Berlin/Amberg. (dpa/we) Türkischstämmige Bundestagsabgeordnete stehen nach Morddrohungen wegen ihrer Zustimmung zur Armenien-Resolution Medienberichten zufolge unter Polizeischutz. Dazu zählen zum Beispiel vermehrte Polizeistreifen im beruflichen und privaten Umfeld sowie im Einzelfall auch Personenschutz durch ein Spezialkommando der Bundeskriminalamts, wie die "Frankfurter Allgemeine Sonntagszeitung" ("FAS") berichtete. Nach Angaben des ZDF gilt der Polizeischutz seit Samstag.

Aus dem Kreis der elf betroffenen Parlamentarier hieß es, es sei offen, ob jetzt für jeden Abgeordneten besondere Sicherheitsvorkehrungen gelten und dieser entsprechend eingestuft sei. Es habe ein allgemeines Treffen gegeben, bei dem das Bundeskriminalamt Hinweise gegeben habe. Das Auswärtige Amt (AA) riet laut "Spiegel" den Parlamentariern von Reisen in die Türkei ab.

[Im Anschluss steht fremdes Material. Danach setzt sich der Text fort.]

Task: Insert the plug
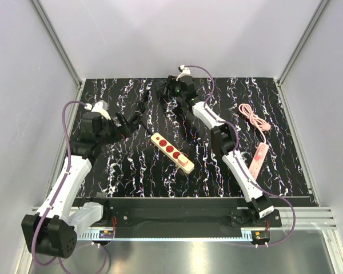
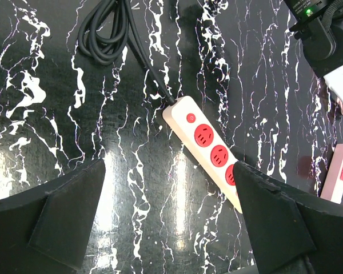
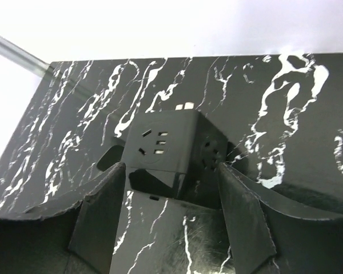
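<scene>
The plug (image 3: 160, 140) is a black boxy cube with socket slots on its faces and metal prongs at its far side. It rests on the marbled mat at the far centre. My right gripper (image 3: 171, 166) straddles it, one finger against each lower side, closed on it. In the top view the right gripper (image 1: 180, 87) covers the plug. The cream power strip (image 1: 171, 152) with red sockets lies mid-mat, also below my left wrist as the strip (image 2: 208, 148). My left gripper (image 2: 168, 217) hovers wide open left of it, holding nothing.
A black cord (image 2: 106, 34) coils from the cream strip's far end toward the back. A pink cable (image 1: 254, 117) and a pink strip (image 1: 259, 160) lie at the right. Grey walls enclose the mat on three sides.
</scene>
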`<state>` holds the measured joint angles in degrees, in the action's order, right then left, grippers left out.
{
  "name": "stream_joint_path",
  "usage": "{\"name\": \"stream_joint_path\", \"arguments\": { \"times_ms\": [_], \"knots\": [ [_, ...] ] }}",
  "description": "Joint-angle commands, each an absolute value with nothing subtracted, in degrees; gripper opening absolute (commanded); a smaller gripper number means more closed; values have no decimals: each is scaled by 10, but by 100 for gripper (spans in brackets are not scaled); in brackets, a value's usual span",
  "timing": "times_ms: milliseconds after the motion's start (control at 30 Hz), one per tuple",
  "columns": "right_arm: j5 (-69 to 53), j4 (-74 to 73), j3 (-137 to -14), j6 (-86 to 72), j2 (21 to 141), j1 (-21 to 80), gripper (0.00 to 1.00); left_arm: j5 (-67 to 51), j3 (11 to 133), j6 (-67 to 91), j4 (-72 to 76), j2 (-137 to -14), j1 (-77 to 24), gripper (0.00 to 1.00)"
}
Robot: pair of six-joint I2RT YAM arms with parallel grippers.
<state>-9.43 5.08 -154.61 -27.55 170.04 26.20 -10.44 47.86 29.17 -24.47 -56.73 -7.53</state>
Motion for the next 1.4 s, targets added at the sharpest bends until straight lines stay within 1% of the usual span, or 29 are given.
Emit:
{"name": "stream_joint_path", "arguments": {
  "times_ms": [0, 100, 133, 200, 300, 500, 567, 667, 733, 767, 867, 900, 933, 967, 1000, 1033, 1067, 1100, 1133, 1233, 1267, 1333, 1367],
  "knots": [
    [-119, 60, -1587, -299, 1701, 264, 70, -99, 481, 283, -211, -564, -72, 99],
    [-155, 61, -1575, -308, 1697, 264, 66, -101, 479, 286, -207, -564, -72, 99],
    [-170, 61, -1575, -308, 1697, 264, 59, -104, 478, 284, -207, -564, -72, 99],
    [-172, 55, -1576, -309, 1696, 264, 52, -101, 476, 281, -207, -563, -72, 99],
    [-161, 33, -1577, -314, 1695, 263, 49, -98, 474, 281, -212, -555, -72, 99],
    [-185, 4, -1554, -323, 1678, 264, 43, -96, 471, 290, -214, -540, -72, 99],
    [-187, -35, -1549, -316, 1668, 265, 41, -94, 477, 293, -213, -544, -72, 99],
    [-191, -55, -1512, -294, 1638, 265, 39, -95, 489, 297, -213, -550, -72, 99],
    [-185, -72, -1461, -269, 1613, 264, 38, -91, 496, 298, -214, -555, -72, 99],
    [-185, -78, -1440, -259, 1583, 263, 38, -89, 504, 298, -214, -562, -72, 99],
    [-187, -110, -1322, -224, 1488, 263, 33, -78, 523, 294, -214, -583, -72, 99],
    [-185, -104, -1221, -217, 1456, 263, 33, -70, 527, 295, -214, -591, -72, 99],
    [-184, -49, -1161, -214, 1420, 263, 33, -68, 533, 296, -214, -599, -72, 99],
    [-179, -7, -1097, -213, 1342, 263, 35, -66, 547, 297, -214, -620, -72, 99],
    [-171, 54, -992, -209, 1307, 263, 38, -72, 555, 300, -214, -633, -72, 99],
    [-165, 108, -968, -203, 1283, 263, 45, -78, 564, 301, -214, -644, -72, 99],
    [-157, 95, -970, -193, 1268, 262, 47, -85, 579, 308, -213, -667, -72, 99],
    [-149, 70, -1023, -176, 1274, 261, 47, -93, 584, 311, -209, -675, -72, 99],
    [-152, 18, -1059, -174, 1303, 259, 47, -94, 588, 312, -203, -684, -72, 99],
    [-171, 4, -1154, -194, 1364, 255, 47, -67, 603, 311, -151, -721, -71, 99],
    [-170, 4, -1198, -208, 1381, 256, 50, -67, 644, 309, -148, -758, -68, 99],
    [-156, 3, -1249, -225, 1438, 254, 61, -76, 691, 301, -129, -802, -68, 96],
    [-156, 3, -1274, -232, 1456, 253, 62, -82, 720, 301, -113, -842, -68, 94]
  ]
}}
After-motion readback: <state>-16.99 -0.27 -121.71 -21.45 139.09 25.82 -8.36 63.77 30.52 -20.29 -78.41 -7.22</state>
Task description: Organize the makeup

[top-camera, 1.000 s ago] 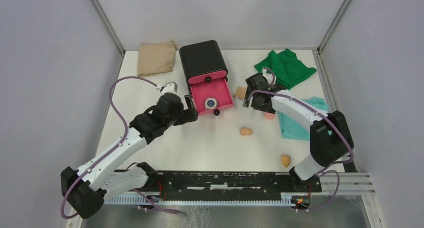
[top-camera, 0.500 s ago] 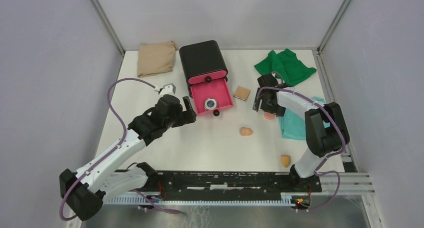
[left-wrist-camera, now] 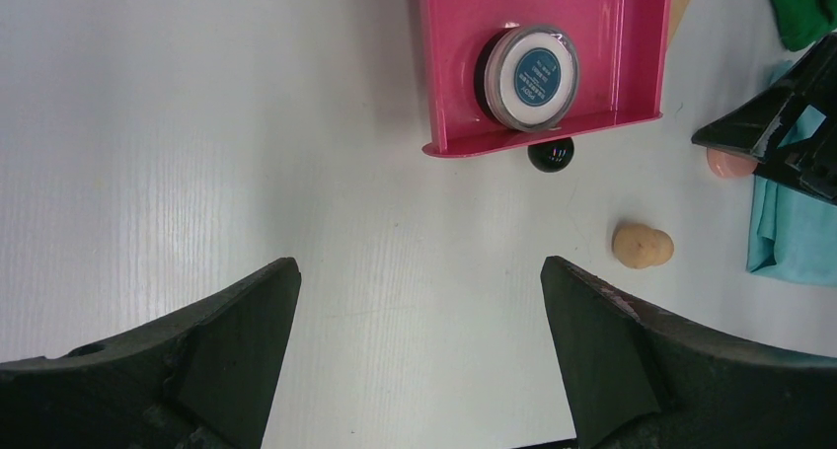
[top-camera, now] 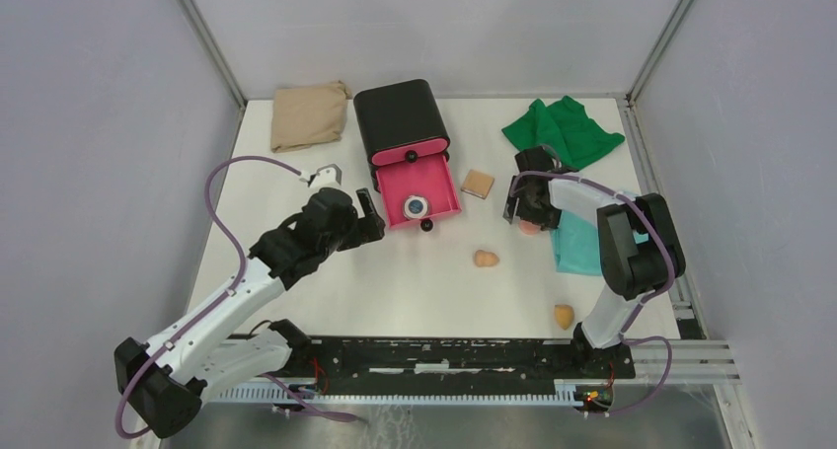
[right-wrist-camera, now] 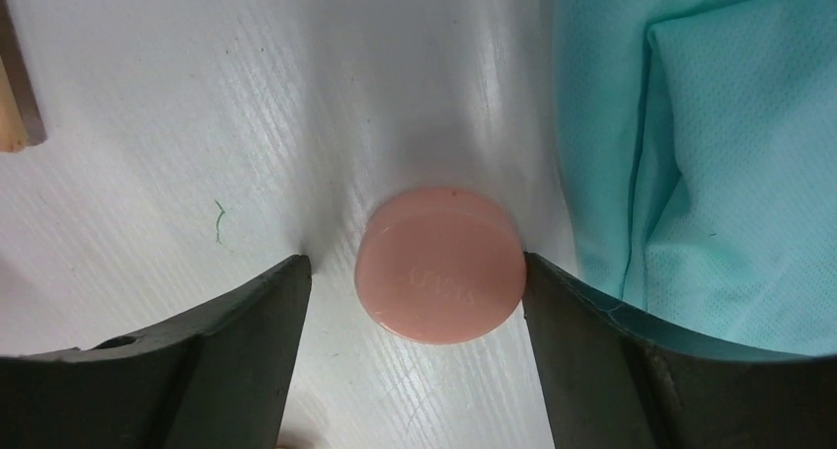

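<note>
Beige cloth: folded, at the far left corner of the bench.
Left arm: reaches from the near left edge towards the open drawer.
Left jaws: spread wide with nothing between them, over bare bench just left of the drawer's front.
Black box: far middle of the bench, with its upper pink drawer shut and its lower one pulled out.
Open drawer: a shallow pink tray, drawn out towards the near side.
Compact: round and silvery with a dark-blue centre, lying flat inside the open drawer close to its front wall.
Tan pad: square, flat on the bench just beside the drawer's right wall.
First sponge: tan and egg-shaped, alone on open bench between the two arms.
Right jaws: parted and down at the bench, with the pink piece between them. One finger is at its rim. The other stands off with a gap, so the piece is not clamped.
Pink piece: round and flat, on the bench just beside the teal cloth's edge.
Second sponge: tan, near the front edge, well apart from the first.
Green cloth: crumpled, far right.
Teal cloth: right side, partly under the right arm.
</note>
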Robot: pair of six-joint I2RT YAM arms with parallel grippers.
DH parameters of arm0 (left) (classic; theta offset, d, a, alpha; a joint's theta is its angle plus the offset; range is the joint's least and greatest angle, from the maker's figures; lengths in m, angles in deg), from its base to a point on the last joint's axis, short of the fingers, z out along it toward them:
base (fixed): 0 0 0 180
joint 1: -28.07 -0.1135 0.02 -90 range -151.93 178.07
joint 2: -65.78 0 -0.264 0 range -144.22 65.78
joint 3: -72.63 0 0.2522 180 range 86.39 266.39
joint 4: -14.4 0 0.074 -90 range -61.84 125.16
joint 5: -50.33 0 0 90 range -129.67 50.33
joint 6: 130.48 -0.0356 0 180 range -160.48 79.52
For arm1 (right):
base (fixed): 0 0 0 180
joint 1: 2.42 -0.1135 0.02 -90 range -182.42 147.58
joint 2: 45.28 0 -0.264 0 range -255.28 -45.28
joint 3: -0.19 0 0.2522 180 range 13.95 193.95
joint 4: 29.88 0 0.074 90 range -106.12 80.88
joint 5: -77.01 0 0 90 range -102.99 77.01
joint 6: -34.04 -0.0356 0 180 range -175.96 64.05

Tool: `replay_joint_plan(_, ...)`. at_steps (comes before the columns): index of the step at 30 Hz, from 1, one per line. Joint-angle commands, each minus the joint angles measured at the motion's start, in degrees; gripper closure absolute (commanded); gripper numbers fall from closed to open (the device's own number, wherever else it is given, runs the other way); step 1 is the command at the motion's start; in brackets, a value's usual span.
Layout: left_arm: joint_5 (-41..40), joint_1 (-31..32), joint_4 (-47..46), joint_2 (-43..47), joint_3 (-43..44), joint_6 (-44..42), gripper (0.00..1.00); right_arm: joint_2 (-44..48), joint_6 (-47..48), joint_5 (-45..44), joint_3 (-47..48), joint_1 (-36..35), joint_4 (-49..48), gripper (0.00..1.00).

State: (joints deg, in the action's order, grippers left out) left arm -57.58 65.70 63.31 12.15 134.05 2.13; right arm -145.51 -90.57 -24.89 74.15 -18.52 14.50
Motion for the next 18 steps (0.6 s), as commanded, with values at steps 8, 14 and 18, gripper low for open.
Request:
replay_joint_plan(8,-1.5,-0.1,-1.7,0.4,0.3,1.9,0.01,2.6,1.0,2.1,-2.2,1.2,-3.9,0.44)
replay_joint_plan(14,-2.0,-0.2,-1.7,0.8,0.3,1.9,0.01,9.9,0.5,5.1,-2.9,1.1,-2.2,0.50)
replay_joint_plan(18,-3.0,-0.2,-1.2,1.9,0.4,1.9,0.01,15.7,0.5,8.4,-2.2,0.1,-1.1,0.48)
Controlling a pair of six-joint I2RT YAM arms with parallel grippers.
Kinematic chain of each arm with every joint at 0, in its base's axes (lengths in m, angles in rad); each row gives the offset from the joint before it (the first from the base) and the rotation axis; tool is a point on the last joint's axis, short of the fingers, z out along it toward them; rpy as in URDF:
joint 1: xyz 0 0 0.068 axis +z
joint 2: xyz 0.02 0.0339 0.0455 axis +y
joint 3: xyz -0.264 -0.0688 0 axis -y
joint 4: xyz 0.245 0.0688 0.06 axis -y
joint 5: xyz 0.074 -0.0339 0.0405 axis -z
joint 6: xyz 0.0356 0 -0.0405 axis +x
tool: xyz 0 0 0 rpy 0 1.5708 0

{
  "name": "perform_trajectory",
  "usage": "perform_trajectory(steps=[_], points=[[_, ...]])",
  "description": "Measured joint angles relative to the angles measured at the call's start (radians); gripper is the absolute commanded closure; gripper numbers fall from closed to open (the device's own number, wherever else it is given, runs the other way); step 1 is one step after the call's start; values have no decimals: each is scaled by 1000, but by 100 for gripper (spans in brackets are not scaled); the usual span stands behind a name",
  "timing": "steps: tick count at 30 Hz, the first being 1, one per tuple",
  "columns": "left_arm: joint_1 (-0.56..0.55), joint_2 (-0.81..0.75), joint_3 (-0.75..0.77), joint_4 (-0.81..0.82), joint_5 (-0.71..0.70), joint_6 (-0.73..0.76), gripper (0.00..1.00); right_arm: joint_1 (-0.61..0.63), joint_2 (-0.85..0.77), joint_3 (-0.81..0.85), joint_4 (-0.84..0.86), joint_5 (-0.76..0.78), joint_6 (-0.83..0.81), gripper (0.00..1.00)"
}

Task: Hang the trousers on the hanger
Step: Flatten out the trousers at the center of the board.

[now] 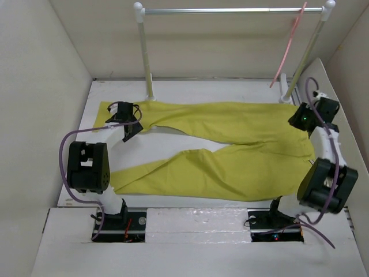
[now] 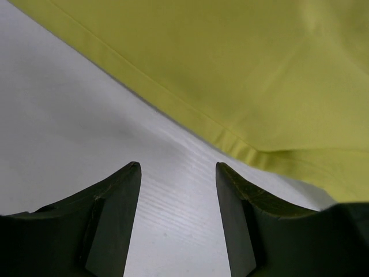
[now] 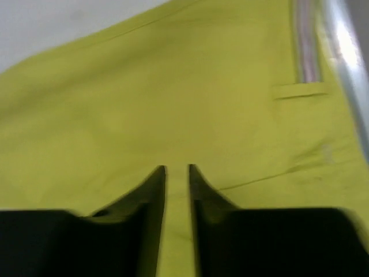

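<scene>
**Left fingers at the hem, right fingers at the waist: trousers flat, hanger on the rail**

Left wrist view. Item: left gripper [image 2: 177, 167], dark fingers [image 2: 115, 219] well apart, with only bare white table [image 2: 69, 127] between them. Just beyond the tips runs the stitched hem of the trousers [image 2: 242, 69], lying flat with a slight fold at its lower right. You are short of the cloth. Reach forward over that hem and go low, so that one finger slides under the edge instead of pushing it into a ridge.

Right wrist view, blurred. Item: right gripper [image 3: 176, 168], fingers almost together, a thin strip of yellow showing in the slit. You cannot tell from this whether cloth is pinched there. Ahead lie a belt loop [image 3: 300, 91] and the striped waistband [image 3: 305, 52], beside a bright metal rack post [image 3: 346, 63].

Top view. Item: trousers, mustard yellow-green, spread flat across the table. The waist is at the right under the right gripper. The two legs run left and splay apart, the far one ending by the left gripper. Item: hanger [image 1: 288, 46], thin and pink, hooked on the rail [image 1: 230, 10] at far right, apart from the cloth. Judgement: nothing is on the hanger yet. Secure both ends evenly before you lift, because cloth this soft will likely sag in the middle.
</scene>
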Motion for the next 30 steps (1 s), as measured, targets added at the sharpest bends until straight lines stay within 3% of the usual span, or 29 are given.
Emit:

Der Amberger Europa-Abgeordnete Ismail Ertug (SPD) ist von den Sicherheitsmaßnahmen nicht betroffen. Auf Anfrage unserer Zeitung sagte er: "Da ist es jetzt mal positiv, dass wir nicht so im Rampenlicht wie die Bundestagskollegen stehen." Ertug nannte die Äußerungen des türkischen Präsidenten Recep Tayyip Erdogan eine "riesige Sauerei".